Work instruction: Copy out each line of the data that includes the string "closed".
::: Records to process :::
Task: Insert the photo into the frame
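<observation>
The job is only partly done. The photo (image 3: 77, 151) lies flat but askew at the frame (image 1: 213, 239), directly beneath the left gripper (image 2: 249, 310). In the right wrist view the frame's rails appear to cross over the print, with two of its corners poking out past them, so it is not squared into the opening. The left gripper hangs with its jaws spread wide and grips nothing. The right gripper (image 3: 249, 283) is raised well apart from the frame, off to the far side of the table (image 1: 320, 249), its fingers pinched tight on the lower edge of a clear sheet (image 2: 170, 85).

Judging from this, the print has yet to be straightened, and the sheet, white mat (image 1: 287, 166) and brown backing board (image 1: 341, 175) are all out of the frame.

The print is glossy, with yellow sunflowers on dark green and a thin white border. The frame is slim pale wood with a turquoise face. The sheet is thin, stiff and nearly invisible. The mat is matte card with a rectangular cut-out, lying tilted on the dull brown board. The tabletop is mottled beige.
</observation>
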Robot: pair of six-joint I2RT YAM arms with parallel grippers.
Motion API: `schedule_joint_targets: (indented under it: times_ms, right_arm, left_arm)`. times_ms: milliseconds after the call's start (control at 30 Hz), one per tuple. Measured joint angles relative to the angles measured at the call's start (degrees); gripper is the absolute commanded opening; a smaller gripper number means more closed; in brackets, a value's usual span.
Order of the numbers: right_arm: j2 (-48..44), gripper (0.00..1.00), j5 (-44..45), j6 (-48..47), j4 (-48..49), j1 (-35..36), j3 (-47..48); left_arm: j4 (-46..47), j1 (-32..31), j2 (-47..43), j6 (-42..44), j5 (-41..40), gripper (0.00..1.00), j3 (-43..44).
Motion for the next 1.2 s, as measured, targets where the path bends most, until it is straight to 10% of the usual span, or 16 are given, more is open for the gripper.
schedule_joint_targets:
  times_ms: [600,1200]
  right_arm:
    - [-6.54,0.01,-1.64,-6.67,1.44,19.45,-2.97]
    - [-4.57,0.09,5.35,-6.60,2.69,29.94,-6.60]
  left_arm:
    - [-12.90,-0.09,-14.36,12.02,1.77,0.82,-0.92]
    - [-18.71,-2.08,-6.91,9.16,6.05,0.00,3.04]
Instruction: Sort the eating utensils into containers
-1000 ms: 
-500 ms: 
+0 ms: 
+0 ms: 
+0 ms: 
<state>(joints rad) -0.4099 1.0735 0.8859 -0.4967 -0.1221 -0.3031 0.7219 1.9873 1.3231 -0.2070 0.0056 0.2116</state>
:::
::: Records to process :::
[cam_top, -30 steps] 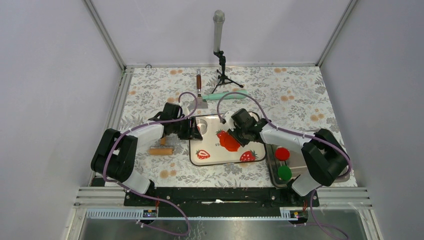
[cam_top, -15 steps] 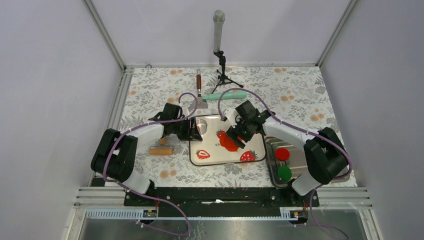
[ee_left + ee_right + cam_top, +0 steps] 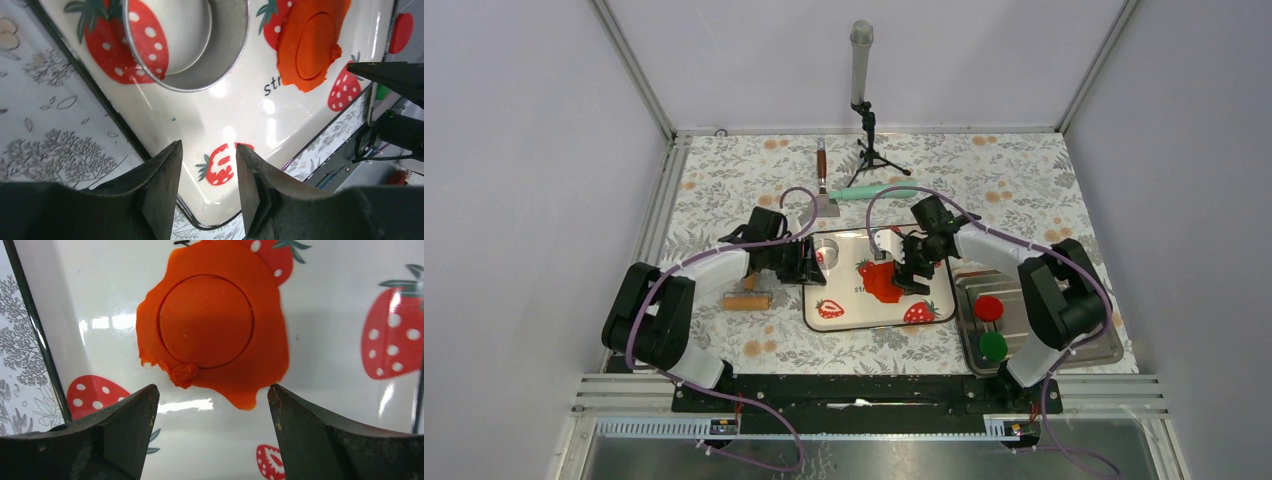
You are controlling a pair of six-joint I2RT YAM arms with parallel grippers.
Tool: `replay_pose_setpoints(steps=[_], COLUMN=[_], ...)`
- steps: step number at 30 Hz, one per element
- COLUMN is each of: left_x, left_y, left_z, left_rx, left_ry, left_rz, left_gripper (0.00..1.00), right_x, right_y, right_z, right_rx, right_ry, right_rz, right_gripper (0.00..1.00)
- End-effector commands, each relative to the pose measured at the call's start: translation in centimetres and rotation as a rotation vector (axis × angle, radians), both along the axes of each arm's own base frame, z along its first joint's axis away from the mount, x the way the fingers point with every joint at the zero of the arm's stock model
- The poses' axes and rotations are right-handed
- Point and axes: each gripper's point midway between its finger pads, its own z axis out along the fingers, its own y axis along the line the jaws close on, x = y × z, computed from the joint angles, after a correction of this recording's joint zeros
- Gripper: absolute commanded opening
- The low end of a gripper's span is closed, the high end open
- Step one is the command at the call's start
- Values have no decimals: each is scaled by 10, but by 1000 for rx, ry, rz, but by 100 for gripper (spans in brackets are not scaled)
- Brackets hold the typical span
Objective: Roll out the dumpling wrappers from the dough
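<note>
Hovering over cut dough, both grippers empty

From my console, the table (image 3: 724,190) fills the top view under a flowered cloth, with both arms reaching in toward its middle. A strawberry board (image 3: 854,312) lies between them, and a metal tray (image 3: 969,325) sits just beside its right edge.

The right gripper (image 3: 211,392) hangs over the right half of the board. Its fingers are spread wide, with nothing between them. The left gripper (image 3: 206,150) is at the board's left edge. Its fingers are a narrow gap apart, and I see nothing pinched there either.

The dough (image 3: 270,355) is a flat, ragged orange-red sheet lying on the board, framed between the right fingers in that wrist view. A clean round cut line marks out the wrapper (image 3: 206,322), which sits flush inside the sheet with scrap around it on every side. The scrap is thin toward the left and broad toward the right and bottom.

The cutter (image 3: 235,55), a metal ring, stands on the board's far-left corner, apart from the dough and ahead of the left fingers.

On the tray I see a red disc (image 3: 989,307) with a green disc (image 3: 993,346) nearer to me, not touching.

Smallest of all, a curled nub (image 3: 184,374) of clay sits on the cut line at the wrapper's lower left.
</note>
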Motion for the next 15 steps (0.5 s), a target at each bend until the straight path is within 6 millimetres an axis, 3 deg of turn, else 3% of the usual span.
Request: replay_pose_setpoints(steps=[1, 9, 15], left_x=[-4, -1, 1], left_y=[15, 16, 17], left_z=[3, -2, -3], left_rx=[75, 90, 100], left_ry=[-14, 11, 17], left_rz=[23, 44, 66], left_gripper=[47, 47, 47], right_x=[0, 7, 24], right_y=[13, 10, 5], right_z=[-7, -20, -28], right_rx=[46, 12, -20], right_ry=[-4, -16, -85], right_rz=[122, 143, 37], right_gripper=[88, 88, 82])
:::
Response to the task:
Motion API: `schedule_joint_targets: (indented under it: times_ms, right_arm, left_arm)`. times_ms: milliseconds after the call's start (control at 30 Hz), one per tuple. Measured joint angles relative to the angles measured at the call's start (degrees); gripper is the absolute commanded opening; a smaller gripper number means more closed; in brackets, a value's usual span.
- The low end of a gripper's span is closed, the high end open

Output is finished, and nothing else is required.